INSTRUCTIONS FOR THE TASK: The response should consist of the data reproduced word for word.

PROVIDED RECORDS:
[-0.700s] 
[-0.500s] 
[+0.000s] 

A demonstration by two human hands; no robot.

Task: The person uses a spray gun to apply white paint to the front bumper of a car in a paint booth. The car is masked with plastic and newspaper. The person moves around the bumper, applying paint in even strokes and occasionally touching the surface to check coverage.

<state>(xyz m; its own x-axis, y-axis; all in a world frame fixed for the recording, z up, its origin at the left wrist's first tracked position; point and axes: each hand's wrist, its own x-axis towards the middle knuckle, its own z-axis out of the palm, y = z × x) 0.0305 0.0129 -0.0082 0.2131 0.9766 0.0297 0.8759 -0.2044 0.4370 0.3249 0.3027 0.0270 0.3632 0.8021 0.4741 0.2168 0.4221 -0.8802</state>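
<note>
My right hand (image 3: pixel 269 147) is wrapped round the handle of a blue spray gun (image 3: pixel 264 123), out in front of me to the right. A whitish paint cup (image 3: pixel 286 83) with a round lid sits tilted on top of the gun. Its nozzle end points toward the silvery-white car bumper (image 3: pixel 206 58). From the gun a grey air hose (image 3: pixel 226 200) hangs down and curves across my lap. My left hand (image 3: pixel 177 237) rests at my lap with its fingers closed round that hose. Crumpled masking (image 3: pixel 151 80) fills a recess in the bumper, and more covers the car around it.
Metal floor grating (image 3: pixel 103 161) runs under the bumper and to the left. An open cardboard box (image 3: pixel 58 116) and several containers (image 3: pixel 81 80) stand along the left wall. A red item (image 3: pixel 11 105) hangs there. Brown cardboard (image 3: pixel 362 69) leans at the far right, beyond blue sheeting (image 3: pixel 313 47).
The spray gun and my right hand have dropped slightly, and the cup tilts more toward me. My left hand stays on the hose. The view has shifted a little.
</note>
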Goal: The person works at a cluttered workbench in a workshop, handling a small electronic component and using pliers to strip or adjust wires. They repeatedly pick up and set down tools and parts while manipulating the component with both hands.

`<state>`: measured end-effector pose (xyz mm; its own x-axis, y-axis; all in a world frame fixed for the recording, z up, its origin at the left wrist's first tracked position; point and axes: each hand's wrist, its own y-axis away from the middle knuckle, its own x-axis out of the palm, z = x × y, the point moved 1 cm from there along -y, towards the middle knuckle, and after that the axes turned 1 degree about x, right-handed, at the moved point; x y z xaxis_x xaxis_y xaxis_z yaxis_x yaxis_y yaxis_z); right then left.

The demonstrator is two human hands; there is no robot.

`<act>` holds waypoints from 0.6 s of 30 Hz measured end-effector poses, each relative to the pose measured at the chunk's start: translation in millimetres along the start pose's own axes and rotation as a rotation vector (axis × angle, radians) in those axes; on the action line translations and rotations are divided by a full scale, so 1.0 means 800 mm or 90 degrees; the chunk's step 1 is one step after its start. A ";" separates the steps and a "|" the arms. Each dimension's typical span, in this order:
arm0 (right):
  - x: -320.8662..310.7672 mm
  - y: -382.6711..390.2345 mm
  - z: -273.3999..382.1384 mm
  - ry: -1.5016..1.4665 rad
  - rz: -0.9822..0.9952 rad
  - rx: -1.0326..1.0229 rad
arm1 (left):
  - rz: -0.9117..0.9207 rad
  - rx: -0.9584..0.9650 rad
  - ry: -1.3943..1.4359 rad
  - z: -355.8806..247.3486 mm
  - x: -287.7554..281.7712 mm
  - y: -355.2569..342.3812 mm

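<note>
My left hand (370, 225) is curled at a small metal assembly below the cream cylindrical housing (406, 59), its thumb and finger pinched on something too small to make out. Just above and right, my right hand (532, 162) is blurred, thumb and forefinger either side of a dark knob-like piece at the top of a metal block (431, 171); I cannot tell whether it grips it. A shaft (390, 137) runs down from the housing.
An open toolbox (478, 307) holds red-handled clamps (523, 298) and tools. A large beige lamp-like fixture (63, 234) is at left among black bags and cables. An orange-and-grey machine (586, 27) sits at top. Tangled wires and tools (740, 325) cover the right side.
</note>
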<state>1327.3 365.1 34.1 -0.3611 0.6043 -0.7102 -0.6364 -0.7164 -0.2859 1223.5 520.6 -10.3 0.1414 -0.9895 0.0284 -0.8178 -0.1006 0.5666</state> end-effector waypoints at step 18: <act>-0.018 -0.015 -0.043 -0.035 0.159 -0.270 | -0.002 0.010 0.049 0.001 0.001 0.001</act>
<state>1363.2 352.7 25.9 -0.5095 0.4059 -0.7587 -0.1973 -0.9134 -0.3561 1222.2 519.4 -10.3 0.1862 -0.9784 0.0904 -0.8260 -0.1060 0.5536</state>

EXERCISE SOLUTION:
[-0.700s] 
[-0.500s] 
[+0.000s] 

A demonstration by two human hands; no robot.

Task: The person uses a spray gun to apply white paint to the front bumper of a car in a paint booth. The car is masked with plastic and newspaper. The person moves around the bumper, applying paint in even strokes and occasionally touching the surface to check coverage.

<state>(xyz m; its own x-axis, y-axis; all in a world frame fixed for the recording, z up, its origin at the left wrist's first tracked position; point and axes: each hand's wrist, its own x-axis towards the middle knuckle, its own z-axis out of the palm, y = z × x) 0.0305 0.0129 -0.0082 0.2131 0.9766 0.0297 0.8759 -0.2044 0.4370 0.3249 0.3027 0.0270 0.3632 0.8021 0.4741 0.2168 0.4221 -0.8802</state>
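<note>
My right hand (image 3: pixel 269 147) is wrapped round the handle of a blue spray gun (image 3: pixel 264 123), out in front of me to the right. A whitish paint cup (image 3: pixel 286 83) with a round lid sits tilted on top of the gun. Its nozzle end points toward the silvery-white car bumper (image 3: pixel 206 58). From the gun a grey air hose (image 3: pixel 226 200) hangs down and curves across my lap. My left hand (image 3: pixel 177 237) rests at my lap with its fingers closed round that hose. Crumpled masking (image 3: pixel 151 80) fills a recess in the bumper, and more covers the car around it.
Metal floor grating (image 3: pixel 103 161) runs under the bumper and to the left. An open cardboard box (image 3: pixel 58 116) and several containers (image 3: pixel 81 80) stand along the left wall. A red item (image 3: pixel 11 105) hangs there. Brown cardboard (image 3: pixel 362 69) leans at the far right, beyond blue sheeting (image 3: pixel 313 47).
The spray gun and my right hand have dropped slightly, and the cup tilts more toward me. My left hand stays on the hose. The view has shifted a little.
</note>
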Goal: The person works at a cluttered workbench in a workshop, handling a small electronic component and using pliers to strip or adjust wires. They repeatedly pick up and set down tools and parts while manipulating the component with both hands.

`<state>`: measured end-effector pose (xyz mm; its own x-axis, y-axis; all in a world frame fixed for the recording, z up, its origin at the left wrist's first tracked position; point and axes: each hand's wrist, its own y-axis away from the middle knuckle, its own x-axis out of the palm, z = x × y, the point moved 1 cm from there along -y, towards the middle knuckle, and after that the axes turned 1 degree about x, right-handed, at the moved point; x y z xaxis_x xaxis_y xaxis_z yaxis_x yaxis_y yaxis_z); right then left.

The demonstrator is two human hands; there is no robot.

`<act>` holds waypoints from 0.6 s of 30 Hz measured end-effector poses, each relative to the pose measured at the chunk's start: translation in millimetres along the start pose's own axes and rotation as a rotation vector (axis × angle, radians) in those axes; on the action line translations and rotations are divided by a full scale, so 1.0 means 800 mm or 90 degrees; the chunk's step 1 is one step after its start. A ";" separates the steps and a "|" the arms. Each dimension's typical span, in this order:
arm0 (right):
  - x: -320.8662..310.7672 mm
  - y: -382.6711..390.2345 mm
  - z: -273.3999..382.1384 mm
  - ry: -1.5016..1.4665 rad
  - rz: -0.9822..0.9952 rad
  - rx: -1.0326..1.0229 rad
arm1 (left):
  - rz: -0.9117..0.9207 rad
  - rx: -0.9584..0.9650 rad
  - ry: -1.3943..1.4359 rad
  - z: -355.8806..247.3486 mm
  - x: -287.7554..281.7712 mm
  - y: -355.2569..342.3812 mm

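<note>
My left hand (370, 225) is curled at a small metal assembly below the cream cylindrical housing (406, 59), its thumb and finger pinched on something too small to make out. Just above and right, my right hand (532, 162) is blurred, thumb and forefinger either side of a dark knob-like piece at the top of a metal block (431, 171); I cannot tell whether it grips it. A shaft (390, 137) runs down from the housing.
An open toolbox (478, 307) holds red-handled clamps (523, 298) and tools. A large beige lamp-like fixture (63, 234) is at left among black bags and cables. An orange-and-grey machine (586, 27) sits at top. Tangled wires and tools (740, 325) cover the right side.
</note>
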<state>1327.3 365.1 34.1 -0.3611 0.6043 -0.7102 -0.6364 -0.7164 -0.2859 1223.5 520.6 -10.3 0.1414 -0.9895 0.0284 -0.8178 -0.1006 0.5666</state> end-effector waypoints at step 18: <act>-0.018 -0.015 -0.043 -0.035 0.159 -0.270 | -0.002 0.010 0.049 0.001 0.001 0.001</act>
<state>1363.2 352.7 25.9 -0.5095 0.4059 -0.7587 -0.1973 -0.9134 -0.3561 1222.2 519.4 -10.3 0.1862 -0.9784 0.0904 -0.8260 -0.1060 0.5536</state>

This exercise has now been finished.